_About this exercise_:
List the lines of this listing that hold the word "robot".

_Given data_:

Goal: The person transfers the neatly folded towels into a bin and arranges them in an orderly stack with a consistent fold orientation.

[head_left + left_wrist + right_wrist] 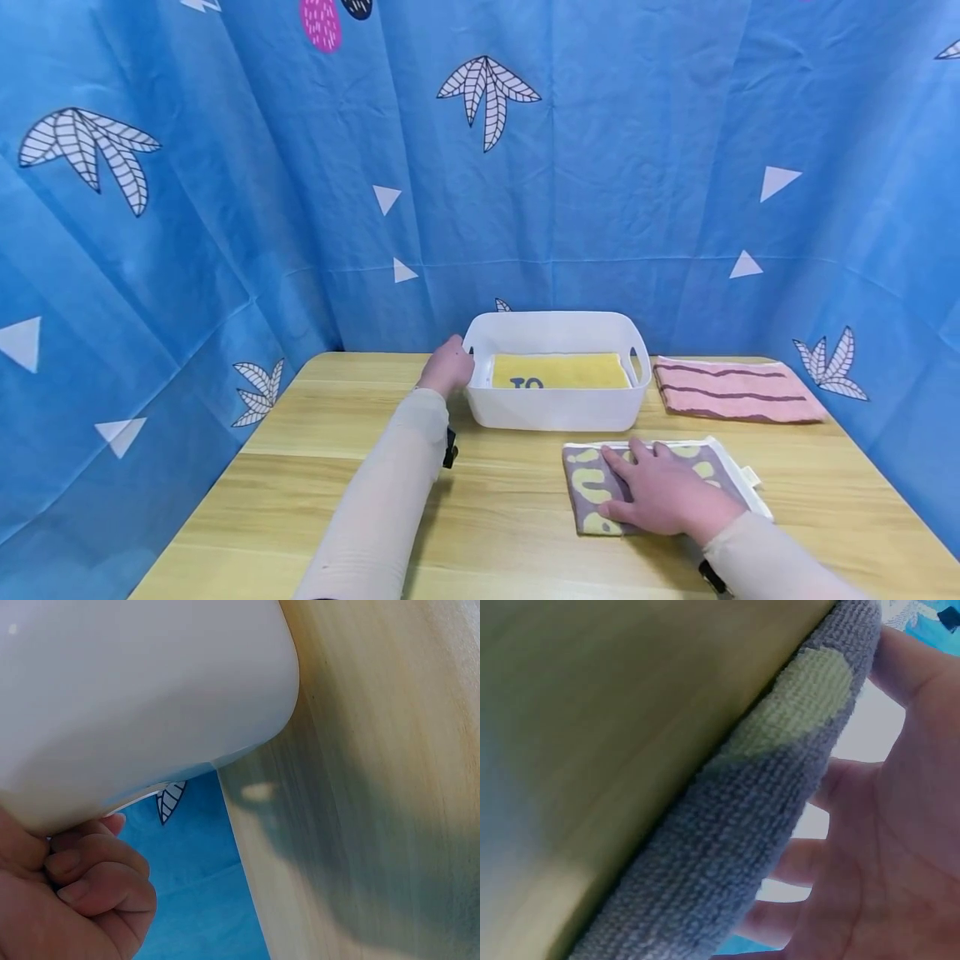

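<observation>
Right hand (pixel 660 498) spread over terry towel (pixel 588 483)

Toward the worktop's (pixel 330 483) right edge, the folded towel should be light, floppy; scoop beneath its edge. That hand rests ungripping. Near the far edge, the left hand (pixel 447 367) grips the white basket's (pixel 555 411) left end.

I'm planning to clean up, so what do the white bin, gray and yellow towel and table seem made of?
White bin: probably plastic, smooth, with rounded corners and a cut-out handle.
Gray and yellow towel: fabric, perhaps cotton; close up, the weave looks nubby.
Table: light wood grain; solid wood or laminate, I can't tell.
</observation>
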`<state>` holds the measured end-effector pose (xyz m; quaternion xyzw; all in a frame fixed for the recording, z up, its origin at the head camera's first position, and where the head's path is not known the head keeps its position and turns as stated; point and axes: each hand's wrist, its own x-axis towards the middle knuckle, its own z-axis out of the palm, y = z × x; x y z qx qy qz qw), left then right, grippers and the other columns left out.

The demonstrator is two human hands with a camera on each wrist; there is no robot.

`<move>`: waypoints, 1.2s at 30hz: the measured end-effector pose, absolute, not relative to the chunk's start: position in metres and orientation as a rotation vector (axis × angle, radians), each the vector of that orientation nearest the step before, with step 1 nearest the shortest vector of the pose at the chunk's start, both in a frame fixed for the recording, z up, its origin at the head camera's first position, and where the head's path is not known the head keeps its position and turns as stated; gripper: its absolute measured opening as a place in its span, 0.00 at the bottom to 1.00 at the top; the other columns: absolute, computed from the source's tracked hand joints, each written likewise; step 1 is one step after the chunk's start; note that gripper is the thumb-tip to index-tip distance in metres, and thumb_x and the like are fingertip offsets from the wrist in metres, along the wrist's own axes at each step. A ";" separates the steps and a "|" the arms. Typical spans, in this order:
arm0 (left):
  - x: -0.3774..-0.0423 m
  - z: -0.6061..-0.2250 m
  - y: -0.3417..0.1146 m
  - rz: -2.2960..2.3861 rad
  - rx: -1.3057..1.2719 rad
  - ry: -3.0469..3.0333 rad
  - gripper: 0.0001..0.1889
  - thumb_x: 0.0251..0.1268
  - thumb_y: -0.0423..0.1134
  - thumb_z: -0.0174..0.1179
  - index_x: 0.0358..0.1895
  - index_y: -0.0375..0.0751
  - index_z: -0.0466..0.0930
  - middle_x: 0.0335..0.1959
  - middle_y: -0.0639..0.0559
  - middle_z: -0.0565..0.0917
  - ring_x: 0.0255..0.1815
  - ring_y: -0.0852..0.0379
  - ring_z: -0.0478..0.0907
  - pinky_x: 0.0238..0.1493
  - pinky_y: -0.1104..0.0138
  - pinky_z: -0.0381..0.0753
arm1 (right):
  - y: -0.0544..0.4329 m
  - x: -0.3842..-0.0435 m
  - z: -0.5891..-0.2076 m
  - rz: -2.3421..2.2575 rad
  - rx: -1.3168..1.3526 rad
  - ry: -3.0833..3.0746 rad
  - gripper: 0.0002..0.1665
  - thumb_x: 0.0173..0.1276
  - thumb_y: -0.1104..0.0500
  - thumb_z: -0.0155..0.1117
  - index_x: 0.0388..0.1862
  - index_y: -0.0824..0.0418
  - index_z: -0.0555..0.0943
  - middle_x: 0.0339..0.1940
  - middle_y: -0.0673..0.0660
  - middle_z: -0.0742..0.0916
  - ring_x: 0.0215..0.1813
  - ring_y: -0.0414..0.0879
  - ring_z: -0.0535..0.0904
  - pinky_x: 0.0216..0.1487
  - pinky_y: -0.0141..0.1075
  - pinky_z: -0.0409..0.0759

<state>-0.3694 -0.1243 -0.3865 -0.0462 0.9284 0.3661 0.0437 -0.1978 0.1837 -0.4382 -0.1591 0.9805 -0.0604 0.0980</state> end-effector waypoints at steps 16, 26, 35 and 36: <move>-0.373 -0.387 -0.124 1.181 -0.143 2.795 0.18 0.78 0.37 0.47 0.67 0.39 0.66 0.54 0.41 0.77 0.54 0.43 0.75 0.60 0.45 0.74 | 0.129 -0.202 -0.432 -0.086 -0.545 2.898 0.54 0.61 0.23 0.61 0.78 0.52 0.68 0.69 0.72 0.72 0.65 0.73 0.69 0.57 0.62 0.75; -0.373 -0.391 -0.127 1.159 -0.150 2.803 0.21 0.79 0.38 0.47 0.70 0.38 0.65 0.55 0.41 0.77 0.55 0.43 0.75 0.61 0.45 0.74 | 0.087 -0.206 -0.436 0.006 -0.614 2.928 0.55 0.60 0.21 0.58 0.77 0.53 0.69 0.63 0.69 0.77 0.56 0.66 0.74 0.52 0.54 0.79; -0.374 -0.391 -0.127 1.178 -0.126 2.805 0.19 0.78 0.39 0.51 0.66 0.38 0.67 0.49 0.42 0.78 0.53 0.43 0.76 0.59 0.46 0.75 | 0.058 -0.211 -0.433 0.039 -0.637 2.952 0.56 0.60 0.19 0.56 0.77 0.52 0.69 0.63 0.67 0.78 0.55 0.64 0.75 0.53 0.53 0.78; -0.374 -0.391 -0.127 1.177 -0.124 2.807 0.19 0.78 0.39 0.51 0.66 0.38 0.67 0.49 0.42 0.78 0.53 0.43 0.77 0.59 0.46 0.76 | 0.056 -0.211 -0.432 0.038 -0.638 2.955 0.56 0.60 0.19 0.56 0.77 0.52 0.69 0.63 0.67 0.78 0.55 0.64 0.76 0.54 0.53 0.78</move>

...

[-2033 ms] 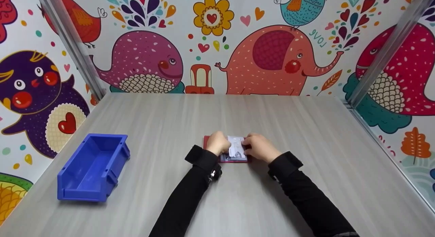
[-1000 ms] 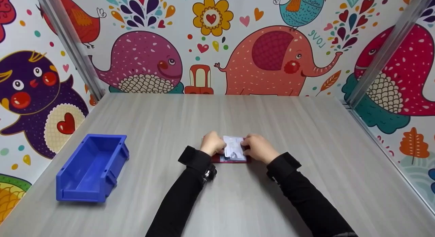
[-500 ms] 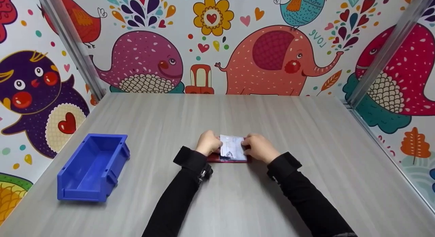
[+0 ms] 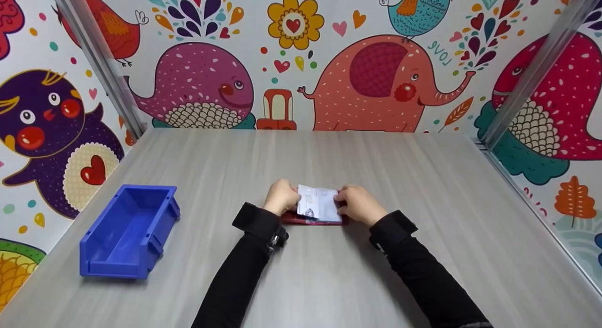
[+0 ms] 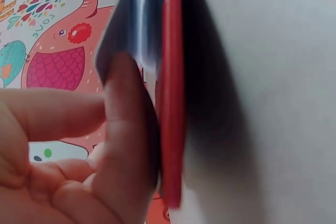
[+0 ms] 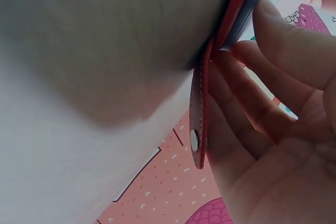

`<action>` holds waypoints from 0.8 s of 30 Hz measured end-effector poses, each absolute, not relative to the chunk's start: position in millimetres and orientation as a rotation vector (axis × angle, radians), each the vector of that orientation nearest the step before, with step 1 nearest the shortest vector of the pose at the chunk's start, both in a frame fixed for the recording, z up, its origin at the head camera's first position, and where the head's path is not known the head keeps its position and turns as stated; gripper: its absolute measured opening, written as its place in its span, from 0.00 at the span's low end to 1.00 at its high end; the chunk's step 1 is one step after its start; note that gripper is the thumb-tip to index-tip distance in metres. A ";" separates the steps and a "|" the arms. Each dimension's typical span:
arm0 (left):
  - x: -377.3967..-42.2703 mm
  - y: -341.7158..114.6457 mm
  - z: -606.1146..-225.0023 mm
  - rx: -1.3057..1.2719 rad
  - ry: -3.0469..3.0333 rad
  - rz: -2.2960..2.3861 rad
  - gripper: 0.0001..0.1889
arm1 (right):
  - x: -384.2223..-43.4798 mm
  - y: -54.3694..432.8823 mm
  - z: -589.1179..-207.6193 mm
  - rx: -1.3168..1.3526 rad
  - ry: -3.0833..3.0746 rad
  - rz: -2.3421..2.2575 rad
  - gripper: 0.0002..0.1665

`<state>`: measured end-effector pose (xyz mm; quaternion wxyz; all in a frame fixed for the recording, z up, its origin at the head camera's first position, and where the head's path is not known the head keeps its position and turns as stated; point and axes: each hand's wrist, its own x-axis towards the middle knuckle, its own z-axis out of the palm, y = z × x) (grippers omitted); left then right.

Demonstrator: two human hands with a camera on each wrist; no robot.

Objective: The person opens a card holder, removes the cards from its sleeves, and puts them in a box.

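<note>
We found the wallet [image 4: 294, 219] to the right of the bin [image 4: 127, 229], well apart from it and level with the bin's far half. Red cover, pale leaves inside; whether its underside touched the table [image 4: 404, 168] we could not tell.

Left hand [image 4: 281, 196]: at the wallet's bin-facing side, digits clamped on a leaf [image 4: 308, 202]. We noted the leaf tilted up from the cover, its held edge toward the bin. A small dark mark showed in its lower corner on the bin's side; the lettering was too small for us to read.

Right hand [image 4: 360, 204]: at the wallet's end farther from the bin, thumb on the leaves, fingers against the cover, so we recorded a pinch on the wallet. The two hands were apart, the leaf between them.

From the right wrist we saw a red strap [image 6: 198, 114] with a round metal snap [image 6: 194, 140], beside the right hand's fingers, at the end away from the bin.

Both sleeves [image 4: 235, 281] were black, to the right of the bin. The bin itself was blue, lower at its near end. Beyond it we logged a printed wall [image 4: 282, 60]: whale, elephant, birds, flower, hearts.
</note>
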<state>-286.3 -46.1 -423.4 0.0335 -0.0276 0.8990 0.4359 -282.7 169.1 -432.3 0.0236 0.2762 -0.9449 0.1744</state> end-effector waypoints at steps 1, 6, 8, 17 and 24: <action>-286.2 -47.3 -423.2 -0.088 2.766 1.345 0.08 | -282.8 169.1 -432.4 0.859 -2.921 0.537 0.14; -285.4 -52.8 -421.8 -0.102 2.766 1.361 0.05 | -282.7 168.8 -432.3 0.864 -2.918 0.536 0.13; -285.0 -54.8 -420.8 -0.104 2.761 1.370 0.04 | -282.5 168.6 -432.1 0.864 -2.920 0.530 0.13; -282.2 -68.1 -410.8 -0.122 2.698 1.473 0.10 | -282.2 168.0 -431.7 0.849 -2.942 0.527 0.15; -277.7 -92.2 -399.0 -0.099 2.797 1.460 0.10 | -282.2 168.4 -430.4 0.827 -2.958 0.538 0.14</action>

_Result_:
The demonstrator is two human hands with a camera on each wrist; there is no robot.
Demonstrator: two human hands with a camera on each wrist; no robot.

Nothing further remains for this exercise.